Il video in time lapse del camionista al lavoro in quarantena 

di Silvia Mancinelli

“Ho 35 anni e da dieci sono un camionista. Un lavoro complicato che si fa solo per passione, ma che oggi è diventato ancora più difficile. I disagi con la quarantena si sono moltiplicati, non si trova da mangiare, ci trattano peggio delle bestie. Ad oggi nelle aziende dove fai carico succede anche che ti neghino il bagno, ti dicono addirittura che non c’è. Se capiscono poi che vieni da Fondi, zona rossa, è ancora peggio. Ti trattano come un lebbroso”. Alessandro Marrone è uno dei tanti autotrasportatori al lavoro in Italia. Tra le strade deserte in tempo di quarantena, racconta all’Adnkronos il suo lavoro in prima linea, non tutelato, solo tra i pericoli e la paura.

Ieri è partito dal Mof della zona rossa di Fondi con un carico di frutta e verdura diretto a un altro mercato ortofrutticolo, quello della Liguria. Milleduecento chilometri, andata e ritorno, nella desolante solitudine della quarantena, caffè e panini consumati fuori dagli autogrill e bagni negati per la paura. Nel video che ha girato per noi in time lapse sono racchiusi venti minuti di autostrada semi deserta, “una scena rara per un tratto solitamente congestionato come quello Fiumicino-Civitavecchia” dice. “La mancanza del traffico è l’unica nota positiva di questo periodo, anche se espone ad altri e forse più temibili rischi – spiega – la gente inizia ad aver fame, noi viaggiamo soli, spesso passano tre, quattro ore senza incrociare nemmeno una macchina e gli assalti a un camion carico di prodotti alimentari non sono da escludere”.
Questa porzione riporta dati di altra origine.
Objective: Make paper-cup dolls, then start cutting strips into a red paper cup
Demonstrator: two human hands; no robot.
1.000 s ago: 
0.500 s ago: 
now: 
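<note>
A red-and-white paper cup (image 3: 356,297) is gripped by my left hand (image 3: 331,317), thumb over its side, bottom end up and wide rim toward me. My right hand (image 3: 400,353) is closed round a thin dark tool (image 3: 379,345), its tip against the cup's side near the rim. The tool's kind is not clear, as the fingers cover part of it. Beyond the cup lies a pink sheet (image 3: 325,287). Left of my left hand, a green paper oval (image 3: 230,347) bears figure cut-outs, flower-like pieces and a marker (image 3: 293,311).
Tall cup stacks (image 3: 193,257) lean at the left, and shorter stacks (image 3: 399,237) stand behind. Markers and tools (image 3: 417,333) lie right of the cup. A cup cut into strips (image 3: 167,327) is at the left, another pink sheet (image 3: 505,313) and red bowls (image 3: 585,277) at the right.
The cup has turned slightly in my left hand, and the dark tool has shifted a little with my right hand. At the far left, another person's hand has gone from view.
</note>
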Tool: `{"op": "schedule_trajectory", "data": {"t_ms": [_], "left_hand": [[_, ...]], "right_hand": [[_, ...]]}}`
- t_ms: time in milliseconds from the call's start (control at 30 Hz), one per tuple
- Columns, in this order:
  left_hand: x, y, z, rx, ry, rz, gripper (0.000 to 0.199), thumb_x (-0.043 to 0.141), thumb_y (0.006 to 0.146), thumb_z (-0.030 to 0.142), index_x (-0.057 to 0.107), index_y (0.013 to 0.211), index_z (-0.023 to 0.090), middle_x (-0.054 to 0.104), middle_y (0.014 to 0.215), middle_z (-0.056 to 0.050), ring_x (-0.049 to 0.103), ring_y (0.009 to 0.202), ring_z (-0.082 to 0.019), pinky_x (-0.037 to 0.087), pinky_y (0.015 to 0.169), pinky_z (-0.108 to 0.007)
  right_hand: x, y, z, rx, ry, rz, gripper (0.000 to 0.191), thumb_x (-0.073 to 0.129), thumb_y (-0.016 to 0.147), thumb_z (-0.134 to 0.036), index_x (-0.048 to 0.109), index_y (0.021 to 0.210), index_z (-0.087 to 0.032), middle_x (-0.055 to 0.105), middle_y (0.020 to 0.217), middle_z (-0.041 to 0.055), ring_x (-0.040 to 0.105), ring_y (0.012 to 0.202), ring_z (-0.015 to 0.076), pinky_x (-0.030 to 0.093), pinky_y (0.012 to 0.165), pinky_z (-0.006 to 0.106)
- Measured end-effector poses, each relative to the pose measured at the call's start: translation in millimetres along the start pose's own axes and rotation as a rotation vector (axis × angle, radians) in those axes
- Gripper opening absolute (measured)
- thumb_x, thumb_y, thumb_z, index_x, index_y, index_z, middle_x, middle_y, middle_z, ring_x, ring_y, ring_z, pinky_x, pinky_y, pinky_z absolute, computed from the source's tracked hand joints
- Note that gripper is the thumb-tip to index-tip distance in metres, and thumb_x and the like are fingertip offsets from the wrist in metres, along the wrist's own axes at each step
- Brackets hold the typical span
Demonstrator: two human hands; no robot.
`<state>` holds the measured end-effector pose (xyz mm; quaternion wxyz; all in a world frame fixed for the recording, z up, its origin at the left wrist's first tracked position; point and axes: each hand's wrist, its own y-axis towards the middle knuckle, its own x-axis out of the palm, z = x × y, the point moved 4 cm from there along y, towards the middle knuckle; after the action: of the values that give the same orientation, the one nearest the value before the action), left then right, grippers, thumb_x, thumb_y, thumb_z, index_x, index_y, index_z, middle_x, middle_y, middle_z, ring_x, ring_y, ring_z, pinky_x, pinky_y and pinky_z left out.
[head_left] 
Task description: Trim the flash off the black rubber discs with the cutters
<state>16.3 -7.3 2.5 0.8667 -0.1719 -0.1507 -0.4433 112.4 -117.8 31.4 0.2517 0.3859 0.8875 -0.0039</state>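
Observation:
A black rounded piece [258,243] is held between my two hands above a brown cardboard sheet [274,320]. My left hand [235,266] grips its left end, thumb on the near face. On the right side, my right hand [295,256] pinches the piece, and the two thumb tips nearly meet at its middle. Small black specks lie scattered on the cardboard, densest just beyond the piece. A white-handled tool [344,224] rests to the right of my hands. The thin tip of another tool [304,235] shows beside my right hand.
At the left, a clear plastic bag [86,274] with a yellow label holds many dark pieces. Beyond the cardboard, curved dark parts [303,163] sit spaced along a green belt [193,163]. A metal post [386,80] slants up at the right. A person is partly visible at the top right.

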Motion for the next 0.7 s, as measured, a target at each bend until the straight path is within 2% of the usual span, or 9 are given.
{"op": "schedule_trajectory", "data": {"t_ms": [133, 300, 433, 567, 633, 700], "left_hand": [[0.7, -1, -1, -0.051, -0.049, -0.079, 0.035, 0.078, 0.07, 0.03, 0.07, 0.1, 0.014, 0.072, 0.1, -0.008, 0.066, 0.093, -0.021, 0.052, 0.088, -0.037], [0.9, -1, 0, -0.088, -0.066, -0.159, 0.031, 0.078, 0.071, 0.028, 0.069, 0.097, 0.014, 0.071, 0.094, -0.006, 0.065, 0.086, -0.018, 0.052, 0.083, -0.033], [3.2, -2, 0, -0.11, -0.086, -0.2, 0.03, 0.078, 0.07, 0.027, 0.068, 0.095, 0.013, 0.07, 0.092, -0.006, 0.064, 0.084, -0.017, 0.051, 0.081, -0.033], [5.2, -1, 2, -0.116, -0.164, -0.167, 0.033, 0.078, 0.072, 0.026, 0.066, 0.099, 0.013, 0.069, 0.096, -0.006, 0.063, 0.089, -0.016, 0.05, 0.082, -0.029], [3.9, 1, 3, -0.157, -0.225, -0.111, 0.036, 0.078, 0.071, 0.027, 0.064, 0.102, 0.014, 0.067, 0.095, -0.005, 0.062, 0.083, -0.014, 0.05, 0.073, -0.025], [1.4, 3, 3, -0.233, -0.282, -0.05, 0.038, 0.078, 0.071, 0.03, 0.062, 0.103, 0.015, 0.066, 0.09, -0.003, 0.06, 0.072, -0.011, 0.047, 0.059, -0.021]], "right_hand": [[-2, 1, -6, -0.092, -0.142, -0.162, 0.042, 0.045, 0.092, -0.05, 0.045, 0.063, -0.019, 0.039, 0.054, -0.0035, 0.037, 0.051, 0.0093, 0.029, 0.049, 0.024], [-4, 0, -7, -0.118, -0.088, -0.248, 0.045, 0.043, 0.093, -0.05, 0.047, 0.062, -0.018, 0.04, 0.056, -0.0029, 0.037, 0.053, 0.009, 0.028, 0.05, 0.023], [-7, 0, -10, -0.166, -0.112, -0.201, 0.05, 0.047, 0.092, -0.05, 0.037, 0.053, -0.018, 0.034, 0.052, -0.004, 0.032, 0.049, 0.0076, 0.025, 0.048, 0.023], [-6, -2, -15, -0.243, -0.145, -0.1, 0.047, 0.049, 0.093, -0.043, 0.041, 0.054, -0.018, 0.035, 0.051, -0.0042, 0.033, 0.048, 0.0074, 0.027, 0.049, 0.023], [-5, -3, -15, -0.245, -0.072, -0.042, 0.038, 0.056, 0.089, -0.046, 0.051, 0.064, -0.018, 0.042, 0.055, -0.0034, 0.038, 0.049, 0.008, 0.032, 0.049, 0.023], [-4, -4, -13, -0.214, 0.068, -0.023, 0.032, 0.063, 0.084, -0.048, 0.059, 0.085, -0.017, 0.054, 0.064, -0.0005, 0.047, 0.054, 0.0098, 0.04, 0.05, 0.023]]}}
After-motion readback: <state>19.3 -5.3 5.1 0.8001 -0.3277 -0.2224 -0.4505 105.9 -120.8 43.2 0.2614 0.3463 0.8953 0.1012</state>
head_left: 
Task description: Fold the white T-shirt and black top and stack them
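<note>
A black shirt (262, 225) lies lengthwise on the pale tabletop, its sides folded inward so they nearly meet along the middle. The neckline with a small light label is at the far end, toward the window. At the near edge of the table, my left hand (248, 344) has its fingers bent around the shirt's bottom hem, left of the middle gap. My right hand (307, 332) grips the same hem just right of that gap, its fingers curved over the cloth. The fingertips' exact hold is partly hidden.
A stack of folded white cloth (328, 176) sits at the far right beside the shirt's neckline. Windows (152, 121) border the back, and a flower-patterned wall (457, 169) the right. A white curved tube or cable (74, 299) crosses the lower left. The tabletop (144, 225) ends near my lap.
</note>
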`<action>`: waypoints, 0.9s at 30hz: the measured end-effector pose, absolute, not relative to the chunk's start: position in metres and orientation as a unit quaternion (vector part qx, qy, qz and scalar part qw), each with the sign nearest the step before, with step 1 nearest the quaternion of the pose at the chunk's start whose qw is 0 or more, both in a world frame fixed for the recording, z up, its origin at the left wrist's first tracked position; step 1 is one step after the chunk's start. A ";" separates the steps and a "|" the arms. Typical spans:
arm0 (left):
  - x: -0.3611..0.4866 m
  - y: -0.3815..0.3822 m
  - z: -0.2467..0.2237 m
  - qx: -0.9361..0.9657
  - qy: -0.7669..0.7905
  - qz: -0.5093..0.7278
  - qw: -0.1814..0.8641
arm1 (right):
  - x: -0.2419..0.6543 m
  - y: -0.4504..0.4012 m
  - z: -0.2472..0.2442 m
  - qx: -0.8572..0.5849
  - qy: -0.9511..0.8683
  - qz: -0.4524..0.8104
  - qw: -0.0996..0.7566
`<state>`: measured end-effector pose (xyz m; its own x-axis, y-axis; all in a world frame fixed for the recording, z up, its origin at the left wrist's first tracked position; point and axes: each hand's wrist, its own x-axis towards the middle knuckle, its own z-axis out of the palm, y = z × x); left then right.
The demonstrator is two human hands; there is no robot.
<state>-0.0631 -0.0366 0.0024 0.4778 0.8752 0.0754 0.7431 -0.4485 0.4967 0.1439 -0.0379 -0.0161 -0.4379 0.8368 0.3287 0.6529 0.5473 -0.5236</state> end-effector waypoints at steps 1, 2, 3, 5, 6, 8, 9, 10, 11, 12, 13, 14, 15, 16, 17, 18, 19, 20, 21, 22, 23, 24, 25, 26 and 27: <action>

Ma non è tutto. “Da 20 giorni a questa parte si rientra sempre senza carico, gran parte delle aziende del nord Italia sono chiuse – aggiunge Alessandro – e hanno bloccato i pagamenti. Se facciamo sempre viaggi di ritorno a vuoto la mia azienda quanto può durare?”. E’ la paura del contagio a rendere “scivoloso” l’asfalto finalmente non trafficato degli autotrasportatori. In prima linea, al lavoro tra una regione e l’altra mentre tutto il resto del Paese è chiuso in casa, si sentono bistrattati quando non trascurati.

“Gli autogrill ora sono aperti – racconta Alessandro – ma puoi entrarci il tempo di acquistare un panino, se lo trovi, da consumare all’esterno appoggiandoti in un posto di fortuna mai pulito. Al bagno si entra con la fila due persone alla volta, i ristoranti sono chiusi, ce n’è qualcuno che fa servizio da asporto per noi camionisti ma sono arrivati a costare cifre esorbitanti. Ci si arrangia come si può, per carità, ma per uno che viaggia tutti i giorni, notte compresa, il pasto diventa un momento fondamentale per staccare. Hai proprio bisogno di mangiare seduto a tavola, invece ingoi il panino dentro la cabina del camion, buttato lì come una bestia. Vedo gente che ora si organizza con l’attrezzatura da campeggio, scene che un tempo si vedevano solo tra chi veniva dall’estero. Insomma, diventa uno stress anche mangiare. E a destinazione, se non ti conoscono, ti trattano pure male. Nelle grandi aziende dove si carica nemmeno puoi scendere dal camion, se sei sotto la rampa di carico due ore per caricare e hai l’esigenza di andare in bagno non puoi nemmeno scendere”.

Da qui lo sfogo: “Noi siamo una categoria a rischio, eppure per noi non ci sono le mascherine. La mia azienda ha fatto richieste su richieste senza mai ricevere risposta. Ne abbiamo di artigianali che laviamo in continuazione, ci dobbiamo arrangiare, non siamo tutelati per niente. Ma un controllo per noi, che siamo a contatto con tutte queste persone, chi ce lo fa? Nessuno. Siamo carne da macello. Paradossalmente per noi camionisti il punto più sicuro è proprio il Mof, dove all’ingresso i ragazzi dell’Esercito ci controllano col termoscanner. La rabbia monta in questi casi e viene da dire: ‘Oh, se la gente sta mangiando è perché noi portiamo il cibo da un capo all’altro del Paese. Non ci sto ad esser trattato male, meritiamo rispetto”.